Sowohl von Viggo Mortensen in der Rolle des aufmerksamen und beherrschten Tony, der nichtsdestotrotz in der Lage ist, mit Gewalt zu antworten, wenn es nötig sein sollte als auch von Mahershala Ali als schweigsamer, in sich gekehrter Dr. Shirley fantastisch gespielt, beleuchtet Regisseur Farrelly die zweitgenannte Figur, ohne sie zu ergründen. Sein Werdegang wird kurz genannt und es wird gezeigt, wie er in New York in einer anderen Welt – nicht nur im Vergleich zu den Afroamerikanern, denen er auf der Tour begegnet, sondern auch im Vergleich zu Tony und seiner Familie in der Bronx – lebt. Aber was wirklich in ihm vorgeht, welche Überwindung es ihn kosten muss, den vornehmen Weißen, die sich mit seiner Anwesenheit brüsten, ohne ihn jedoch zu akzeptieren, ihre Scheinheiligkeit nicht vorzuhalten, wird erst sehr spät deutlich.
Das schmälert nicht das Porträt dieser beiden Männer oder dessen, was sie im Herbst 1962 auf sich genommen haben. Es lässt aber merklich die Tiefe vermissen, die man nicht nur erwarten würde, sondern die sie auch verdienen.


Fazit:
Dass Peter Farrellys Film mehr als zwei Stunden dauern soll, mag man kaum glauben. Trotz des Themas so leichtfüßig erzählt, vergeht die Zeit gefühlt bedeutend schneller. Und das, obwohl die Erzählung ihre Dramaturgie am stärksten aus der geografischen Lage der Orte zieht, in denen der Musiker auftritt. Mit jeder Station wird die Ausgrenzung spürbarer, der Rassismus offener, als gehöre es zum guten Ton, eine „Tradition“ aufrecht zu erhalten, die seit jeher ungerecht und menschenverachtend gewesen ist.

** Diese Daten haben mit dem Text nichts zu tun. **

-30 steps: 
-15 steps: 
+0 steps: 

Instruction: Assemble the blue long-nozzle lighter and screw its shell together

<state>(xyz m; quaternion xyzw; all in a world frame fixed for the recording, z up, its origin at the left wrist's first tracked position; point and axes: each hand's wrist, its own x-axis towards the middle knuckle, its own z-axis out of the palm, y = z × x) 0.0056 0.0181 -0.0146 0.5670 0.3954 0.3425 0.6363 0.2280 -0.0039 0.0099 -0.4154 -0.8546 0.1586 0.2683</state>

Dank der preiswürdigen Darsteller wird die freundschaftliche Beziehung dieser beiden Männer greifbar, selbst wenn man ihre Entstehung nicht in dem Maße sehen, als vielmehr spüren kann. Für ein Rassismusdrama ist Green Book: Eine besondere Freundschaft überraschend selten bedrückend und es gibt viele lustige Momente. Dass dies die Aussage nicht schmälert, ist den Machern hoch anzurechnen. Mag sein, dass die Beobachtungen hier nicht neu sind, doch das macht es nicht weniger wichtig, sie sich in Erinnerung zu rufen. Oder sich an diejenigen Menschen zu erinnern, die sich bewusst dafür eingesetzt haben, daran etwas zu ändern.